Many of these ancient reactions, which are still used by cells today, involve a class of metalloproteins called iron-sulfur proteins. These enzymes, which are found in all kingdoms of life, are involved in catalyzing many of the most difficult reactions that occur in cells, such as forming carbon radicals and converting nitrogen to ammonia.

To study the metalloenzymes that catalyze these reactions, Suess's lab takes two different approaches. In one, they create synthetic versions of the proteins that may contain fewer metal atoms, which allows for greater control over the composition and shape of the protein, making them easier to study.

In another approach, they use the natural version of the protein but substitute one of the metal atoms with an isotope that makes it easier to use spectroscopic techniques to analyze the protein's structure.

"That allows us to study both the bonding in the resting state of an enzyme, as well as the bonding and structures of reaction intermediates that you can only characterize spectroscopically," Suess says.
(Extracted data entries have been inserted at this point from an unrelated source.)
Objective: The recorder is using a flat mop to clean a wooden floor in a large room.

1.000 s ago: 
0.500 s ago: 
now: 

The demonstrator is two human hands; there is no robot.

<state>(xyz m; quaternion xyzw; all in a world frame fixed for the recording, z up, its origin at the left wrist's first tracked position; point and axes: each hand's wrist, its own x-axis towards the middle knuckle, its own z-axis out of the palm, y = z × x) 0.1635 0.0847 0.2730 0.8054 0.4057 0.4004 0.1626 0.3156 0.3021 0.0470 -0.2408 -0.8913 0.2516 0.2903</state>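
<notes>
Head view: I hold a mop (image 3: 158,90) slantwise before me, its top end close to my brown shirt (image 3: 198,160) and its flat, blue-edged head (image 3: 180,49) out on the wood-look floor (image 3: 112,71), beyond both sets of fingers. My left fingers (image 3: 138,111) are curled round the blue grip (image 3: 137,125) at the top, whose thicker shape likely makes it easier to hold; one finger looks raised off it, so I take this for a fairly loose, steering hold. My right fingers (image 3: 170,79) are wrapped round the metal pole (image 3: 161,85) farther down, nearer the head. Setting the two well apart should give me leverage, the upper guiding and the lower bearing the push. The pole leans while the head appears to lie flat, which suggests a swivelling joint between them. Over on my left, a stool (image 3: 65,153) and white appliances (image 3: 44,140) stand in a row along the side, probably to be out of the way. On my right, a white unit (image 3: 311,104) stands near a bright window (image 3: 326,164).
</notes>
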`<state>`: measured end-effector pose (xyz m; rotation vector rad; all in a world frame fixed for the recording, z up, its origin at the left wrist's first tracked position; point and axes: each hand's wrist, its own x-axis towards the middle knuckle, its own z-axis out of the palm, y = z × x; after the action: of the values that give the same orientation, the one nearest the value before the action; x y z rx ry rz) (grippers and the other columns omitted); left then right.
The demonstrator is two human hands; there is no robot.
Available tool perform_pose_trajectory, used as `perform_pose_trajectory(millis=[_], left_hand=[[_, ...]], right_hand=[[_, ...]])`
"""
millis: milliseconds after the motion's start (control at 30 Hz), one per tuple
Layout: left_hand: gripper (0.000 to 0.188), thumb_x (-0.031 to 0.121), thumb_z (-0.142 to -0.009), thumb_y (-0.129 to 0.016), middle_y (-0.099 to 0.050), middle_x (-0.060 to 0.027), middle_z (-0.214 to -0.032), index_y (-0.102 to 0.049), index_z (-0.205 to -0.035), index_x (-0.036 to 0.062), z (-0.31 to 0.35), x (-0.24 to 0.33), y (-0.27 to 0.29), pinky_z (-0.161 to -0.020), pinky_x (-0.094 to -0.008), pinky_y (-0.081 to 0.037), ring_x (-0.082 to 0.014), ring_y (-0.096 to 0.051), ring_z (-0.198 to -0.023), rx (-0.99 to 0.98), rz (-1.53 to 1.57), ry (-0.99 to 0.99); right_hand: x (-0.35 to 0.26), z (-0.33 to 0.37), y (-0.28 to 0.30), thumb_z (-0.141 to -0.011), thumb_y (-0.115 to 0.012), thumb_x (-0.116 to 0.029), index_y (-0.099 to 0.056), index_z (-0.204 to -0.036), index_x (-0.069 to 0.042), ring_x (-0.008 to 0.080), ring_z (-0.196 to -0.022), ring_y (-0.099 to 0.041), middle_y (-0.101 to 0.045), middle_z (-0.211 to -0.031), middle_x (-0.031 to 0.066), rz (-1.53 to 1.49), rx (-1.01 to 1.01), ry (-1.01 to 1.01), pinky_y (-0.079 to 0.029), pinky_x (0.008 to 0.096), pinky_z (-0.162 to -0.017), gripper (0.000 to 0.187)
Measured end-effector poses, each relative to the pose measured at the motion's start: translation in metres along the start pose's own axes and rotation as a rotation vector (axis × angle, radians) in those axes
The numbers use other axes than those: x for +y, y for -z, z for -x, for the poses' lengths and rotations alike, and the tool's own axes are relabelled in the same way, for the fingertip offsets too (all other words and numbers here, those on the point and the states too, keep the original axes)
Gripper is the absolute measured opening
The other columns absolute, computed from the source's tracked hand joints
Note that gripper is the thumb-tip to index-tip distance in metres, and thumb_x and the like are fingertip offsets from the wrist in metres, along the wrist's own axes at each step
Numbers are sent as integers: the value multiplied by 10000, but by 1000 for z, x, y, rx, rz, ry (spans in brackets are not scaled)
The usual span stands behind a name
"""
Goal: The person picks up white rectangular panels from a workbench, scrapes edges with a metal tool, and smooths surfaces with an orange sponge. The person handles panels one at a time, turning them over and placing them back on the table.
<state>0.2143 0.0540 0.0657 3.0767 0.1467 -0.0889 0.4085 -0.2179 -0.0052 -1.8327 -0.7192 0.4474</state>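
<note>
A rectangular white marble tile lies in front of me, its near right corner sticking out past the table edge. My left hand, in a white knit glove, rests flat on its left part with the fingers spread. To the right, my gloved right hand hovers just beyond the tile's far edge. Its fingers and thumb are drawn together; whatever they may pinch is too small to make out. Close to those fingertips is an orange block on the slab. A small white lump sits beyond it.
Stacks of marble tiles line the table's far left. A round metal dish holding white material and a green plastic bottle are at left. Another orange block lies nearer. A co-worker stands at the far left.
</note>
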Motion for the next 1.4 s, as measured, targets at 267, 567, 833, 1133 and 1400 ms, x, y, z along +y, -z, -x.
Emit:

Understanding how enzymes perform these reactions could help researchers find new ways to remove carbon dioxide from the atmosphere by combining it with other molecules to create larger compounds. Finding alternative ways to convert nitrogen gas to ammonia could also have a big impact on greenhouse gas emissions, as the Haber Bosch process now used to synthesize fertilizer produces requires huge amounts of energy.

"Our primary focus is on understanding the natural world, but I think that as we're looking at different ways to wire biological catalysts to do efficient reactions that impact society, we need to know how that wiring works. And so that is what we're trying to figure out," he says.